## DATA UNDER STUDY

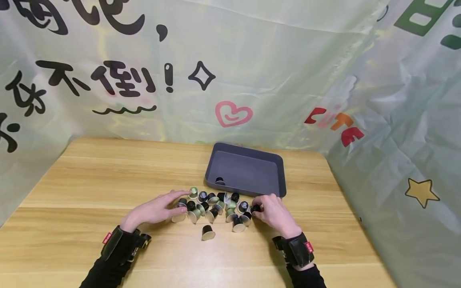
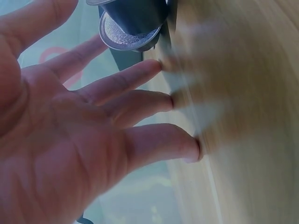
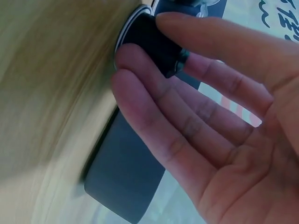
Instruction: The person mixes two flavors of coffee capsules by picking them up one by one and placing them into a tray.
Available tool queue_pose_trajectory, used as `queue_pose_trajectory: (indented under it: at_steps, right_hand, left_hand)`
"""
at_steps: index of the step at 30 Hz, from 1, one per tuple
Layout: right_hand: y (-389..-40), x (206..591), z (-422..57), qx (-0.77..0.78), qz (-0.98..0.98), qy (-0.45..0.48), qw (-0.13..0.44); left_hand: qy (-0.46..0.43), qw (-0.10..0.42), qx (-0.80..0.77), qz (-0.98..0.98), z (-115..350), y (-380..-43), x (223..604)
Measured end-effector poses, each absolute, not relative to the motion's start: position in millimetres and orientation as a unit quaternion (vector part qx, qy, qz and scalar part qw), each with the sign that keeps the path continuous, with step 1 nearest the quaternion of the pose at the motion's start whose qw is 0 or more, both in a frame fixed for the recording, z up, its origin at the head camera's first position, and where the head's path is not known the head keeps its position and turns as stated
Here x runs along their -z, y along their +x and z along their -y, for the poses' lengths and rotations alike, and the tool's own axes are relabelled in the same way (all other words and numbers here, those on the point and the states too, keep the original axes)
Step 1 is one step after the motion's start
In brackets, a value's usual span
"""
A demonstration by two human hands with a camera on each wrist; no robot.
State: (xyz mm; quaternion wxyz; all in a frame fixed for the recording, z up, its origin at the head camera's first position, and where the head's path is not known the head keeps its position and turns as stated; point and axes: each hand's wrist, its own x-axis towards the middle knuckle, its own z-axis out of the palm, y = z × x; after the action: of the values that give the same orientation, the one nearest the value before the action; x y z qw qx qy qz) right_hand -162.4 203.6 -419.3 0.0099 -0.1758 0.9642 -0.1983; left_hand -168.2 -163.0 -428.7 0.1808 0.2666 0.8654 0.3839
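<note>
A cluster of coffee capsules, black, green and silver-rimmed, lies on the table between the hands. My right hand [image 1: 273,212] is at the cluster's right end, its thumb and fingers around a black coffee capsule [image 3: 149,42] that stands at table level. At the left end, my left hand [image 1: 155,210] reaches in with fingers spread and nearly straight, some fingertips down at the tabletop. Dark capsules [image 2: 133,16] lie just past its fingers in the left wrist view; whether the thumb touches one cannot be told. One black-and-cream capsule [image 1: 207,233] lies apart, nearer the person.
Behind the cluster lies a dark grey rectangular tray [image 1: 248,160], with one black capsule [image 1: 220,181] at its near left corner. The wooden table [image 1: 108,172] meets a printed cloth backdrop [image 1: 281,80] at the back and sides.
</note>
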Motion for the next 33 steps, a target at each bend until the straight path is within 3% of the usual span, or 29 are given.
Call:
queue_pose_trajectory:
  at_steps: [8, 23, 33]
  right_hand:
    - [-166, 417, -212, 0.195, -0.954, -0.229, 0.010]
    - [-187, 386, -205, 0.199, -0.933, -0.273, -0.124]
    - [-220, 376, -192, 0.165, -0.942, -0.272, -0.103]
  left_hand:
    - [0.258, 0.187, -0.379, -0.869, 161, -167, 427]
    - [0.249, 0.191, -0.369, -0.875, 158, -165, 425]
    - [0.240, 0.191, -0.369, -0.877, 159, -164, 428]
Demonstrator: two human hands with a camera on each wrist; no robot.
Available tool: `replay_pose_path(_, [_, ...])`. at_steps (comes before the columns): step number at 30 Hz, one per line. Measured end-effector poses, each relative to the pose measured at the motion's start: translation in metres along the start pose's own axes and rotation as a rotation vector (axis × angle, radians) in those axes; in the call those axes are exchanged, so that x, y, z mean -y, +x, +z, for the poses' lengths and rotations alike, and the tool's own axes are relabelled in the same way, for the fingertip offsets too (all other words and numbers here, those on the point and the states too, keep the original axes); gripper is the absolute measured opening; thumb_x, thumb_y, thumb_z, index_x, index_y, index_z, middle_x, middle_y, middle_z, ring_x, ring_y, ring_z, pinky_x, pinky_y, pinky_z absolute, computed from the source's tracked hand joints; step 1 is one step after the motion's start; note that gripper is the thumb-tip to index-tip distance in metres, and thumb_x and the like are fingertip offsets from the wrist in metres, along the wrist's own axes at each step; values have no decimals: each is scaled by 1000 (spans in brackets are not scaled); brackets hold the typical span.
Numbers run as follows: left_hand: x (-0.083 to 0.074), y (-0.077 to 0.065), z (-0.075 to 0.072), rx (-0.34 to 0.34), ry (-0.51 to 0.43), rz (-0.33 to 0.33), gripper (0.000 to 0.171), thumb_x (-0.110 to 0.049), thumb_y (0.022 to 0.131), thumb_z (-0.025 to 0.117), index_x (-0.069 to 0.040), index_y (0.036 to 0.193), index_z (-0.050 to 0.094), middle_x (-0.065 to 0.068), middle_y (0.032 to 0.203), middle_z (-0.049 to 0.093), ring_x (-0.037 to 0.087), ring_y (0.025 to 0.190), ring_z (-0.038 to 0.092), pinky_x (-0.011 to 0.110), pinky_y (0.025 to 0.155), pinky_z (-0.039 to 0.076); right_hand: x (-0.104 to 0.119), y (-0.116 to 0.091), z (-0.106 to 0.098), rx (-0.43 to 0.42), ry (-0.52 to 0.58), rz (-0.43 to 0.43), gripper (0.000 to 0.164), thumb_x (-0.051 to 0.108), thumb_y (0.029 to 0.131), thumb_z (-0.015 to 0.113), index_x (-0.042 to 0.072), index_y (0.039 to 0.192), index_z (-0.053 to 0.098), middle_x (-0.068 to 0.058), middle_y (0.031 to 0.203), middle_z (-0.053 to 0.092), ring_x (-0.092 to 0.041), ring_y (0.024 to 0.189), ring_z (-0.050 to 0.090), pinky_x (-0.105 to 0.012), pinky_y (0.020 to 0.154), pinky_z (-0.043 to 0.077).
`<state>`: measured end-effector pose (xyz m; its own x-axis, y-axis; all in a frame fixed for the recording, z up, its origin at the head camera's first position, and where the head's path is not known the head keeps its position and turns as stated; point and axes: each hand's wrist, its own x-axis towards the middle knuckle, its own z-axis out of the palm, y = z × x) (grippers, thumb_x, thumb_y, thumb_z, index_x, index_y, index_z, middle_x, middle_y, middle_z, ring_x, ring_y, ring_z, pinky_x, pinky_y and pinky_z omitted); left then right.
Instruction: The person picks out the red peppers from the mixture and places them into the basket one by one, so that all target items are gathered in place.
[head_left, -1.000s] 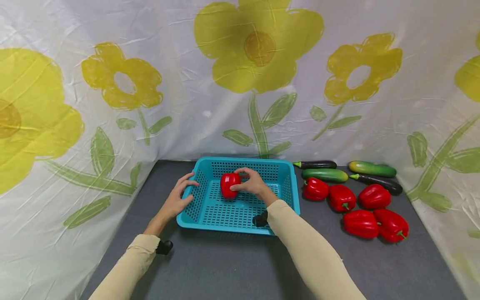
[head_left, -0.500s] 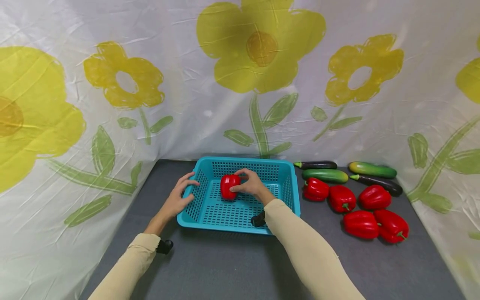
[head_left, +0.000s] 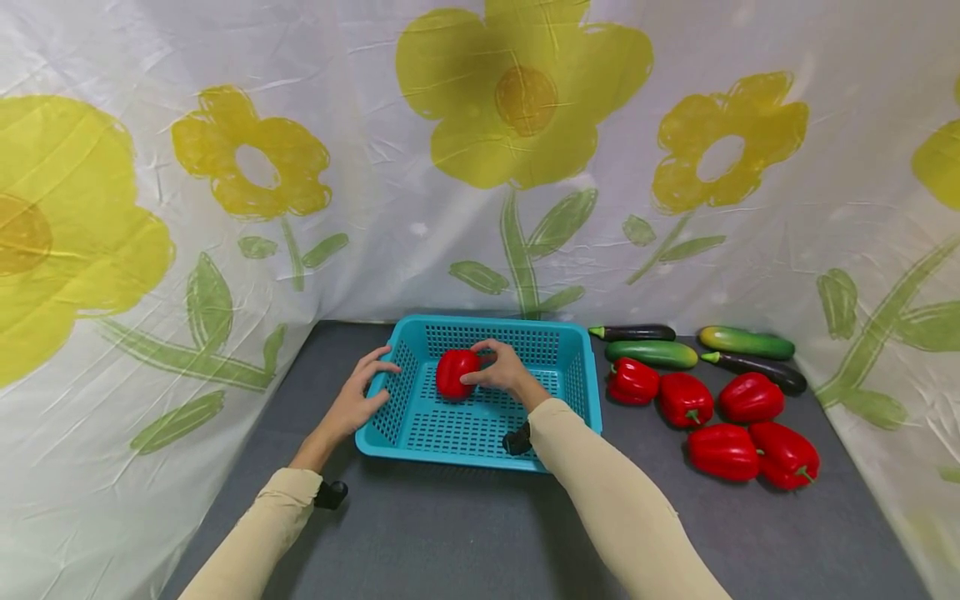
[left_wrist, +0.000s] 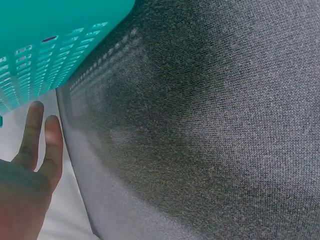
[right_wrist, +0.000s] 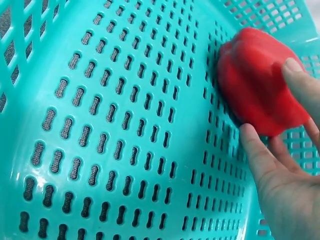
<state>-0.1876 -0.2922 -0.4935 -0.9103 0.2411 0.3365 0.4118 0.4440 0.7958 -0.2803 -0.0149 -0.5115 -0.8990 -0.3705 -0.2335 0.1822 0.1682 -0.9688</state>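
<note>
A blue-green perforated plastic basket [head_left: 457,458] stands on the dark tabletop. Inside it, left of the middle, is a red bell pepper [head_left: 453,373]. My right hand [head_left: 504,369] holds the pepper from its right side, thumb and fingers around that end. In the right wrist view the bell pepper [right_wrist: 260,80] looks blurred, with the thumb at its lower edge and a fingertip on its side. My left hand [head_left: 360,396] is at the basket's left rim, fingers spread. Two fingers [left_wrist: 53,137] show below the basket wall in the left wrist view; exact contact is unclear.
Right of the basket lie several red bell peppers [head_left: 722,452], two eggplants, one at the back [head_left: 637,332] and one farther right [head_left: 757,371], and two green cucumber-like vegetables [head_left: 651,354]. A white curtain [head_left: 405,250] with painted yellow flowers hangs behind the table.
The bell pepper has shifted slightly left and tilted inside the basket over the last half second. My hands have stayed almost in place, and the basket has not moved.
</note>
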Motion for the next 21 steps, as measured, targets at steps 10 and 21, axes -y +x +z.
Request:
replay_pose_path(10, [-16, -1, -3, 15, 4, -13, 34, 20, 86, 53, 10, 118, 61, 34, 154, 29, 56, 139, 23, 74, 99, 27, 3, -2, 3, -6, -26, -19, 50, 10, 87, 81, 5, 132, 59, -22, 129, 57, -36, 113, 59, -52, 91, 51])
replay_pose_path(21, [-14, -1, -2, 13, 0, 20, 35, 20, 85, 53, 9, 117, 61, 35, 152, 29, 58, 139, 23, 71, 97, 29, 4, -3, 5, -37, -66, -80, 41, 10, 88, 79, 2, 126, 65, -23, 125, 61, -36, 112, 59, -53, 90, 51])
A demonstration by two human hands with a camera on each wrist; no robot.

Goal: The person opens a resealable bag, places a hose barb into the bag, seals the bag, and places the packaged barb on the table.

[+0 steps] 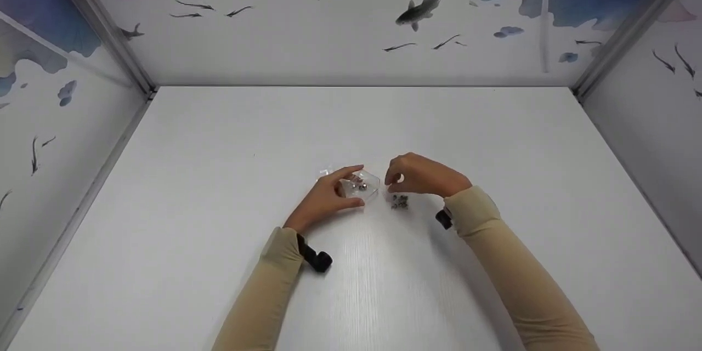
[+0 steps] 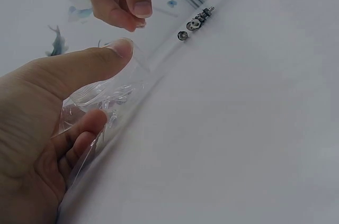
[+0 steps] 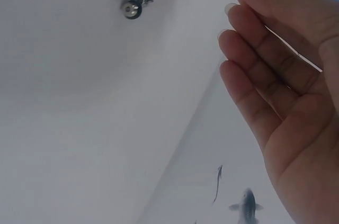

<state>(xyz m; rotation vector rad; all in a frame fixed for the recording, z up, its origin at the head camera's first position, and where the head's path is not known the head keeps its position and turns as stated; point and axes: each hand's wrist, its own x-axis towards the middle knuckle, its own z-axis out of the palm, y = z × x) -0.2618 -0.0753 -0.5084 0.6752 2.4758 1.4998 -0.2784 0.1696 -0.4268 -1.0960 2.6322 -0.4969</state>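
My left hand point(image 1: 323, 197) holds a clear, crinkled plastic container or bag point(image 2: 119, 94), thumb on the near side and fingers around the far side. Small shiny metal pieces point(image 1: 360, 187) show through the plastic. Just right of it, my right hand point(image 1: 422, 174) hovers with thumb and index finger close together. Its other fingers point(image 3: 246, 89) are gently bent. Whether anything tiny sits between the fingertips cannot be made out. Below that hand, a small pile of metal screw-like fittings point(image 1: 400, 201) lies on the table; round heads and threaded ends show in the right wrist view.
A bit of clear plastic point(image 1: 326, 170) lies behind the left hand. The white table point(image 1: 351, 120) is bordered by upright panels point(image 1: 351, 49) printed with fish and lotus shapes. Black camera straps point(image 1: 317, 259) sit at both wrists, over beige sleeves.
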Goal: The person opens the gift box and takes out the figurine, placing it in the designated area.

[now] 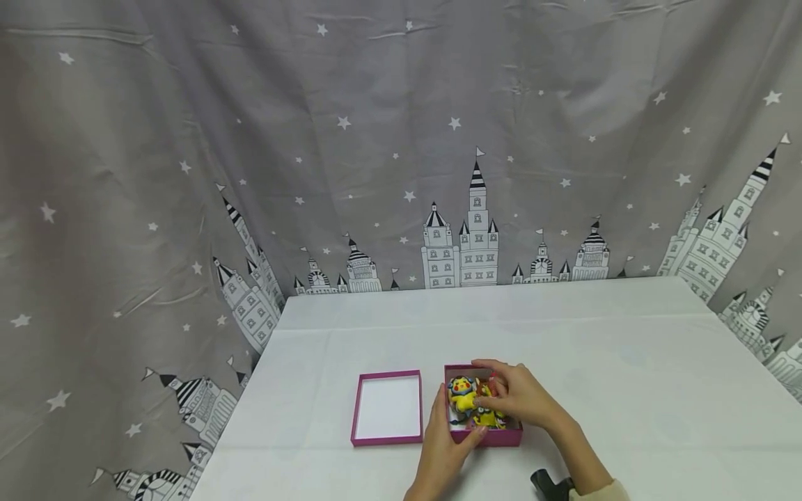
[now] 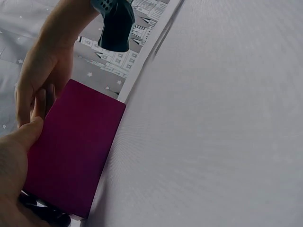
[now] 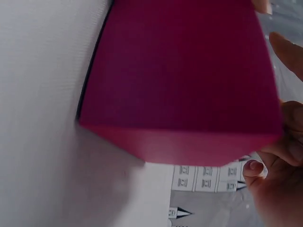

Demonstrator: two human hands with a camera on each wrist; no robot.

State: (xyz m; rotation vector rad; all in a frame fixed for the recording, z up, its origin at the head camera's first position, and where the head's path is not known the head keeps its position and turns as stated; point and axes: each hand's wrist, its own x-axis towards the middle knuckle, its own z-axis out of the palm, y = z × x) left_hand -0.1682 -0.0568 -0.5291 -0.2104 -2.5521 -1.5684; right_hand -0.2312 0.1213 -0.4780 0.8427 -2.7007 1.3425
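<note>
In the head view a magenta box stands open at the top, with several small colourful toy figures inside. A yellow figure with red cheeks lies at its left, and another yellow figure lies nearer the front. My left hand grips the box's front left corner, thumb at the front rim and fingers along the left side. My right hand is over the box's right part. Its index finger reaches the far rim, and its thumb touches the left yellow figure. Some right fingers are hidden inside the box.
A shallow magenta-rimmed box lid, white inside, lies left of the box on the white table. A grey curtain with castles and stars hangs behind. A dark wrist device is by the right wrist.
</note>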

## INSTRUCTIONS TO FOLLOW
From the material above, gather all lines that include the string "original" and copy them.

## YOUR SOLUTION
Here x runs along their -z, y along their +x and z along their -y, for the poses' lengths and rotations alike, and the tool's own axes are relabelled in the same way (all other words and numbers here, those on the point and the states too, keep the original axes)
Available tool: `replay_pose_path(_, [_, ...])`. at_steps (comes before the columns): step number at 30 Hz, one per line. Measured end-effector poses, each relative to the pose measured at the motion's start: translation in metres along the start pose's own axes and rotation as a rotation vector (axis × angle, radians) in those axes; in the call those axes are exchanged, so that x, y, z mean -y, +x, +z, for the poses' lengths and rotations alike, and the tool's own axes are relabelled in the same way, for the fingertip offsets too (all other words and numbers here, those on the point and the states too, keep the original axes); gripper is the absolute measured opening; thumb_x, thumb_y, thumb_z, index_x, index_y, index_z, middle_x, middle_y, middle_z, ring_x, ring_y, ring_z, pinky_x, pinky_y, pinky_z absolute, computed from the source's tracked hand joints; step 1 is one step after the motion's start; note that gripper is the thumb-tip to index-tip distance in metres, and thumb_x and the like are fingertip offsets from the wrist in metres, along the wrist's own axes at each step; values have no decimals: each is scaled by 1000 (spans in brackets are not scaled); brackets hold the typical span.

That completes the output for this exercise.